▶ _PROBLEM DETAILS_
Read the data below. Then repeat all of it exactly.

▶ _DATA FOR THE TASK_
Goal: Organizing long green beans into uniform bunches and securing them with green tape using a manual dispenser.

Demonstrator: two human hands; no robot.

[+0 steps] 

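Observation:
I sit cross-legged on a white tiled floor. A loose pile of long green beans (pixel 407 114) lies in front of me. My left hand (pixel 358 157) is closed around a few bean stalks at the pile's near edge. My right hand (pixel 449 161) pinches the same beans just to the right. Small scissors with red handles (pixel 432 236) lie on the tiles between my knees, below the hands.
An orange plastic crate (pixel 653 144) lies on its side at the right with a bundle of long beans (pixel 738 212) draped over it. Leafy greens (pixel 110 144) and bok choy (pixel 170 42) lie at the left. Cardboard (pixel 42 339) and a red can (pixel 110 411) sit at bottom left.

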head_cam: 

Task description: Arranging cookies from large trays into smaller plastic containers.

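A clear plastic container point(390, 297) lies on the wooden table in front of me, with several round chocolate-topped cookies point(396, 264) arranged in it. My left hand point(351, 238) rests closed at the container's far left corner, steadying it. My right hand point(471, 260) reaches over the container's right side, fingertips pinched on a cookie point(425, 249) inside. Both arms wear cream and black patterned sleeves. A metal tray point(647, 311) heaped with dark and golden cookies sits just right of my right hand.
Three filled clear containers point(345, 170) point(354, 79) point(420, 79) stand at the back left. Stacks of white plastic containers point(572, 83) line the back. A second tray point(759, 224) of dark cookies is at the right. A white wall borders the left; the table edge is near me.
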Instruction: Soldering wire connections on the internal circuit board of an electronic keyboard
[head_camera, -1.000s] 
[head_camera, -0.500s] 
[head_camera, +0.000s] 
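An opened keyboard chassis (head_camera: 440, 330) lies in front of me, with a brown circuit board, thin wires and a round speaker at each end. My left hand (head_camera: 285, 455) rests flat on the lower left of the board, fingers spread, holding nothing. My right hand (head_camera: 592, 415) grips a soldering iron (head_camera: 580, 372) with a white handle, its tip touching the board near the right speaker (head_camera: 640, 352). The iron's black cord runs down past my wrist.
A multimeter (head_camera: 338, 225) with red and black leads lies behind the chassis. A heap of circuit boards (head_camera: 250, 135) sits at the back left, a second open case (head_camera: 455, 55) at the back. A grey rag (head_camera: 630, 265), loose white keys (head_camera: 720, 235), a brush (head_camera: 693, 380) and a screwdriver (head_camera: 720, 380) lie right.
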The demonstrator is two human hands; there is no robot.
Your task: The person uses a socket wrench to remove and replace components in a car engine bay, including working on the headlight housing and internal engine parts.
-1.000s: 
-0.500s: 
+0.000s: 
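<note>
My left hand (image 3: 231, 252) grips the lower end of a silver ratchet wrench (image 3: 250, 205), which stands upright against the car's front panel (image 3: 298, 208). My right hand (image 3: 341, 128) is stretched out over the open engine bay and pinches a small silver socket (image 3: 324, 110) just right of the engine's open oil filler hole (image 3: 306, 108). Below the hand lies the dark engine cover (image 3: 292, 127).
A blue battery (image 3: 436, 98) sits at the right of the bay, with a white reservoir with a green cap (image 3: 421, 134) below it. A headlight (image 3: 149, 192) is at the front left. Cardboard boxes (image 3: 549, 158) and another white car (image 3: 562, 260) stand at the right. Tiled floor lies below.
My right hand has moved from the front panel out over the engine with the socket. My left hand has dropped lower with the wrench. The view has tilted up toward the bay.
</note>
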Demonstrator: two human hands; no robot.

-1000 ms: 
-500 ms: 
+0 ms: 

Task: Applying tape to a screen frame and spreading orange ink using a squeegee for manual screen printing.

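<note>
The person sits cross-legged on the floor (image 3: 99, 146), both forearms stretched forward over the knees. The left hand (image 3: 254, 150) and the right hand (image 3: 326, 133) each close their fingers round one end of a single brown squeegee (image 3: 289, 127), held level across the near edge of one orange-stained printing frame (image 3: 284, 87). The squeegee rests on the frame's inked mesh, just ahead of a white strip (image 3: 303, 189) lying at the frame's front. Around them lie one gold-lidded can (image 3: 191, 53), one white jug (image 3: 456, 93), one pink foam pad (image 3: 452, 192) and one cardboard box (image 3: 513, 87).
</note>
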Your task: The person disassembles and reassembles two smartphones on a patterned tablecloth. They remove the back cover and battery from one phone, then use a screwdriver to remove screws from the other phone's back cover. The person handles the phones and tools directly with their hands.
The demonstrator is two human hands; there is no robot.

▶ _SOLUTION TO THE PROBLEM_
Goal: Organizing long green beans into uniform bunches and securing them with green tape using a manual dispenser.

Demonstrator: two human hands; no robot.

[+0 steps] 

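Observation:
I sit cross-legged on a white tiled floor. A loose pile of long green beans (pixel 407 114) lies in front of me. My left hand (pixel 358 157) is closed around a few bean stalks at the pile's near edge. My right hand (pixel 449 161) pinches the same beans just to the right. Small scissors with red handles (pixel 432 236) lie on the tiles between my knees, below the hands.
An orange plastic crate (pixel 653 144) lies on its side at the right with a bundle of long beans (pixel 738 212) draped over it. Leafy greens (pixel 110 144) and bok choy (pixel 170 42) lie at the left. Cardboard (pixel 42 339) and a red can (pixel 110 411) sit at bottom left.
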
head_cam: 

Task description: Arranging cookies from large trays into smaller plastic containers.

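A clear plastic container point(390, 297) lies on the wooden table in front of me, with several round chocolate-topped cookies point(396, 264) arranged in it. My left hand point(351, 238) rests closed at the container's far left corner, steadying it. My right hand point(471, 260) reaches over the container's right side, fingertips pinched on a cookie point(425, 249) inside. Both arms wear cream and black patterned sleeves. A metal tray point(647, 311) heaped with dark and golden cookies sits just right of my right hand.
Three filled clear containers point(345, 170) point(354, 79) point(420, 79) stand at the back left. Stacks of white plastic containers point(572, 83) line the back. A second tray point(759, 224) of dark cookies is at the right. A white wall borders the left; the table edge is near me.
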Instruction: Soldering wire connections on the internal circuit board of an electronic keyboard
[head_camera, -1.000s] 
[head_camera, -0.500s] 
[head_camera, +0.000s] 
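An opened keyboard chassis (head_camera: 440, 330) lies in front of me, with a brown circuit board, thin wires and a round speaker at each end. My left hand (head_camera: 285, 455) rests flat on the lower left of the board, fingers spread, holding nothing. My right hand (head_camera: 592, 415) grips a soldering iron (head_camera: 580, 372) with a white handle, its tip touching the board near the right speaker (head_camera: 640, 352). The iron's black cord runs down past my wrist.
A multimeter (head_camera: 338, 225) with red and black leads lies behind the chassis. A heap of circuit boards (head_camera: 250, 135) sits at the back left, a second open case (head_camera: 455, 55) at the back. A grey rag (head_camera: 630, 265), loose white keys (head_camera: 720, 235), a brush (head_camera: 693, 380) and a screwdriver (head_camera: 720, 380) lie right.
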The demonstrator is two human hands; there is no robot.
Your task: The person uses a socket wrench to remove and replace components in a car engine bay, including working on the headlight housing and internal engine parts.
-1.000s: 
-0.500s: 
+0.000s: 
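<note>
My left hand (image 3: 231, 252) grips the lower end of a silver ratchet wrench (image 3: 250, 205), which stands upright against the car's front panel (image 3: 298, 208). My right hand (image 3: 341, 128) is stretched out over the open engine bay and pinches a small silver socket (image 3: 324, 110) just right of the engine's open oil filler hole (image 3: 306, 108). Below the hand lies the dark engine cover (image 3: 292, 127).
A blue battery (image 3: 436, 98) sits at the right of the bay, with a white reservoir with a green cap (image 3: 421, 134) below it. A headlight (image 3: 149, 192) is at the front left. Cardboard boxes (image 3: 549, 158) and another white car (image 3: 562, 260) stand at the right. Tiled floor lies below.
My right hand has moved from the front panel out over the engine with the socket. My left hand has dropped lower with the wrench. The view has tilted up toward the bay.
</note>
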Demonstrator: two human hands; no robot.

-1000 ms: 
-500 ms: 
+0 ms: 

Task: Applying tape to a screen frame and spreading orange ink using a squeegee for manual screen printing.

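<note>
The person sits cross-legged on the floor (image 3: 99, 146), both forearms stretched forward over the knees. The left hand (image 3: 254, 150) and the right hand (image 3: 326, 133) each close their fingers round one end of a single brown squeegee (image 3: 289, 127), held level across the near edge of one orange-stained printing frame (image 3: 284, 87). The squeegee rests on the frame's inked mesh, just ahead of a white strip (image 3: 303, 189) lying at the frame's front. Around them lie one gold-lidded can (image 3: 191, 53), one white jug (image 3: 456, 93), one pink foam pad (image 3: 452, 192) and one cardboard box (image 3: 513, 87).
</note>
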Your task: The person disassembles and reassembles two smartphones on a patterned tablecloth. They remove the back cover and battery from one phone, then use a screwdriver to remove screws from the other phone's back cover. The person handles the phones and tools directly with their hands.
The demonstrator is two human hands; there is no robot.

This exercise requires nothing more.